Benghazi (Libya): Forces loyal to Libya’s internationally recognised government seized a key central neighbourhood of second city Benghazi from Islamist militias today, the military said.
The advance came as Libya’s parliament again failed to vote on a UN-backed unity government seen as a crucial step in ending years of political chaos and conflict in the North African state.
Special forces retook the Benghazi area of Lithi, which had been a stronghold for extremist fighters including the Islamic State group, after days of fierce clashes.
Fadel al-Hassi of Libya’s special forces said the neighbourhood was “totally liberated”.

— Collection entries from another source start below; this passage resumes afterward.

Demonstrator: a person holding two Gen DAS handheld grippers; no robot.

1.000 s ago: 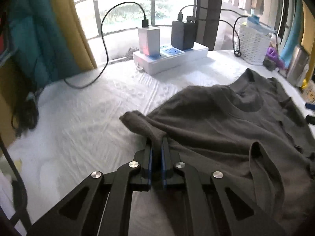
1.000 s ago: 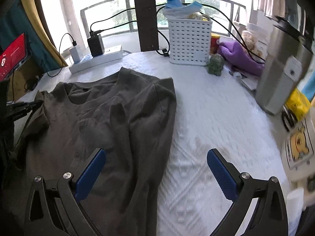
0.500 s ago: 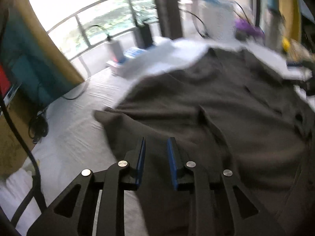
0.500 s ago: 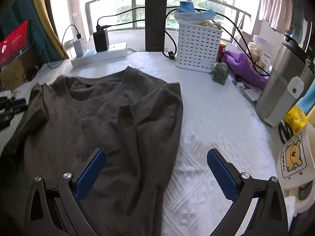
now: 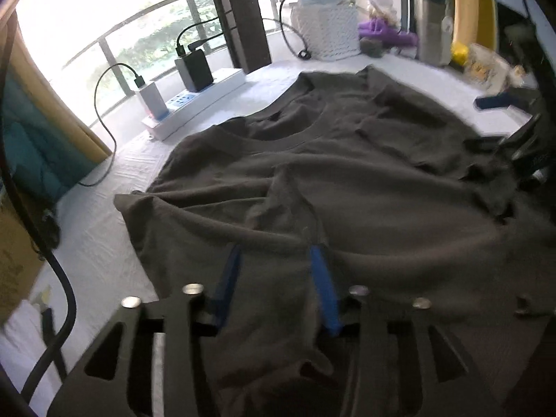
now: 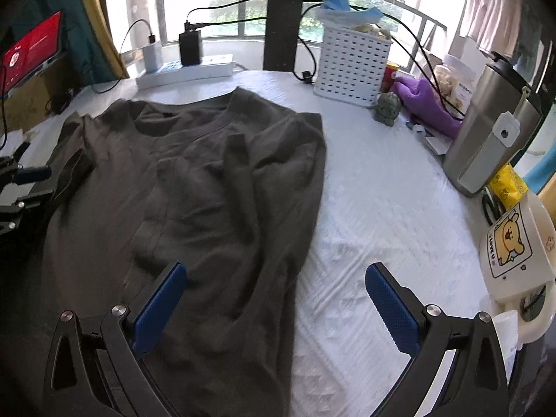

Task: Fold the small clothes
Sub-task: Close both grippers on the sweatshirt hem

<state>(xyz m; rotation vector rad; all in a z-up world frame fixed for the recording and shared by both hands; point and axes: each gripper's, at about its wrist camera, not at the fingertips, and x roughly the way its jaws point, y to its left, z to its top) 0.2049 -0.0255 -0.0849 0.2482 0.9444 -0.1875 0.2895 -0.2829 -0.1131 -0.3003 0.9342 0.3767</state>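
Fabric filled both views: a dark grey T-shirt (image 6: pixel 194 187) lay spread on the white bedsheet (image 6: pixel 382 215), neckline toward the window, its right side already doubled inward. The left gripper (image 5: pixel 278 271) hovered low over the folded-in left sleeve (image 5: pixel 278 208), its jaws just having opened to about half width; cloth lay between the blue pads but was not pinched. The right gripper (image 6: pixel 274 295) stood wide open and held nothing, straddling the shirt's right edge above the sheet. A risk, in my judgement: cloth draped near the left pads might snag as that gripper lifted, dragging the sleeve out and undoing the fold. The white power strip (image 5: pixel 194 104) and white basket (image 6: pixel 351 66) sat well clear.
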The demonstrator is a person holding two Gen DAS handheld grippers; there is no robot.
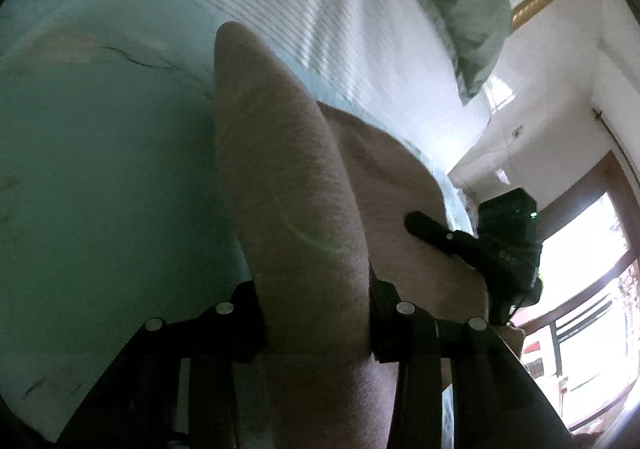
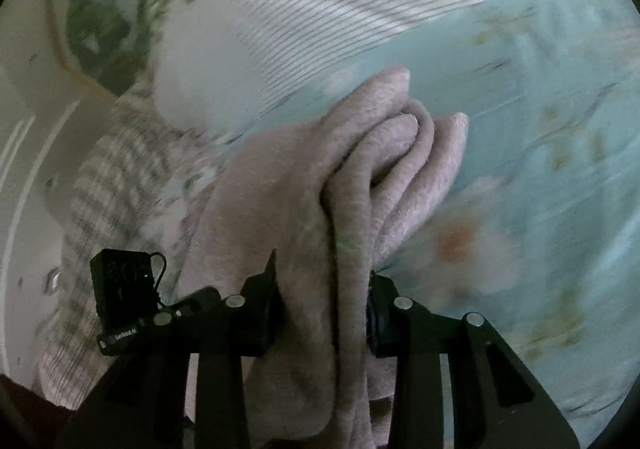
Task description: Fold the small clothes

Libya has had rival administrations since the summer of 2014 when the recognised government fled Tripoli after a militia alliance including Islamists overran the capital.
A power vacuum since the 2011 toppling of dictator Moamer Kadhafi has fostered the rise of IS, which is currently headquartered in the former dictator’s hometown of Sirte, but control of Benghazi remains divided between a collection of militias.
Fighting has flared periodically in Benghazi as security forces try to wrest neighbourhoods from armed groups including IS and Ansar al-Sharia, which is close to Al-Qaeda.
Lithi had become notorious as a jihadist nerve centre, dubbed by locals as “Benghazi’s Kandahar” — a reference to the Afghan province that has seen some of the worst insurgent attacks since the US invasion of 2001.
Residents celebrated alongside loyalist fighters in streets retaken from Islamists, flashing victory signs next to the bombed-out shells of buildings.
Some even tried to enter Lithi to reach their homes but were prevented by security forces who said they needed more time to mop up the district, an AFP reporter said.
Meanwhile, controversial army chief General Khalifa Haftar, who spearheaded the Benghazi battle, issued a video statement praising the latest breakthrough which he said was the fruit of “much patience”.
Libya’s conflict, which has helped to create a surge in refugees fleeing the country, has alarmed Western governments over the prospect of extremist groups including IS establishing a bridgehead just 300 kilometres from Europe.
Italy said today it had given the US permission to use an airbase in Sicily to launch drone strikes against IS in Libya.
Defence minister Roberta Pinotti told the daily Il Messaggero that any strike would be subject to an individual authorisation request to the Italian government and that they would only be used as a “last resort”.